It’s no secret that I’m a Murakami fan. That happened once I read “The Wind-Up Bird Chronicle” while in a master’s course with Vic Sage at UEA in 2001, and continued with “The Elephant Vanishes,” sadly lost at sea with a box-full of other books when I returned to the States. I’m going to read his new books anyway, so it’s always a pleasure to review them as well.
My review of his latest novel, “After Dark,” is out in today’s Honolulu Advertiser. What I didn’t say in the review is that I read it, I liked it, but thought it was slim, simple, and, well, different that his others. Perhaps it was the relative lightness within this world of dark, or the rhythm of the prose. But the more I thought about it, the more deceptively simple and acutely thought-provoking it appeared, connections arising and meeting in a place with depth that was altogether unexpected.
True, I didn’t like it as much as “Blind Willow, Sleeping Woman” or “Wind-up,” but I do like it and think it’s very good. I’m curious to see what he creates and makes of this new rhythm in the future.
Since the link no longer works, here’s the review in full:
Murakami masters short tales
By Haruki Murakami
KNOPF; 191 pages; $22
Reviewed by Christine Thomas
Published in the Atlanta Journal Constituion
Challenging boundaries of reality is an abiding endeavor of Haruki Murakami, author of “The Wind-Up Bird Chronicle” and “Kafka on the Shore.” But his latest, compact novel elevates this pet exploration by linking it directly to the ramifications of pure observation.
From the start of “After Dark,” an unidentified “we” narrator acts as a self-conscious camera, filming, zooming, and rendering select contours of Tokyo’s amusement district just before midnight. In disarming and unusually minimalist prose, this viewpoint initially attempts only to reveal the “what,” but eventually can’t help but probe the “why”: the experiences and motivations beneath the surface of people and events.
Among the first to be captured in its sights are Mari, a young Chinese-language student hiding in an “anonymous and interchangeable” Denny’s restaurant, and her sister Eri in bed at home, whose unusual slumber the narrator likewise tracks:
“We allow ourselves to become a single point of view, and we observe her for a time. Perhaps it should be said that we are peeping in on her. Our viewpoint takes the form of a midair camera that can move freely about the room.”

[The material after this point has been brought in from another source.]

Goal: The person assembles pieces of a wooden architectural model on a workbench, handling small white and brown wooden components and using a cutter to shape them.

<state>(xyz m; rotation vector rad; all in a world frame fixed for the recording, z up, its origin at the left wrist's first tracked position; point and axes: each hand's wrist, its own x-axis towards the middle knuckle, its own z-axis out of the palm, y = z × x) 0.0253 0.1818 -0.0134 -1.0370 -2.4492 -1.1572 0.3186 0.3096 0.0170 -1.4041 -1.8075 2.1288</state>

In a chance meeting typical of Murakami, Mari’s anonymity is soon disturbed when Takahashi, a schoolmate of her younger sister, discovers her. Then, upon his recommendation, Kaoru, the proprietor of the Alphaville love hotel (also the title of a Godard film) asks Mari to come and translate for a Chinese prostitute who has been beaten and robbed in one of the rooms.
Throughout, the camera moves unrestricted between Mari and Takahashi, Eri asleep and “groping uncertainly for the meaning of her own flesh,” and the man who abused the prostitute–and is also inexplicably connected to Eri’s somnambulant escape.
This filmic device is pervasive, mirrored by direct references to such films as “Blade Runner,” and supported by a cast of corporate brands, including 7-Eleven, Camels, Perrier and Swatch. Each symbolizes the octopuslike grasp of structured society, whose rules increase the imagined distance characters perceive and perpetuate between themselves and others.
Their resulting robotic, corporate motions are mimicked by the novel’s detached prose, including dialogue that takes on the appearance of a film script, and descriptions that read like stage directions. Other times the rhythm simply hums, almost in deference to the anonymity of the city as a whole:
“Even at a time like this, the street is bright enough and filled with people coming and going—people with places to go and people with no place to go; people with a purpose and people with no purpose; people trying to hold time back and people trying to urge it forward.”
But by “filming” the seemingly separate worlds of each character, Murakami actually knits them together. We may think we aren’t connected, but Murakami subtly realigns our perception with the ability to establish connection instead of just observing from a distance.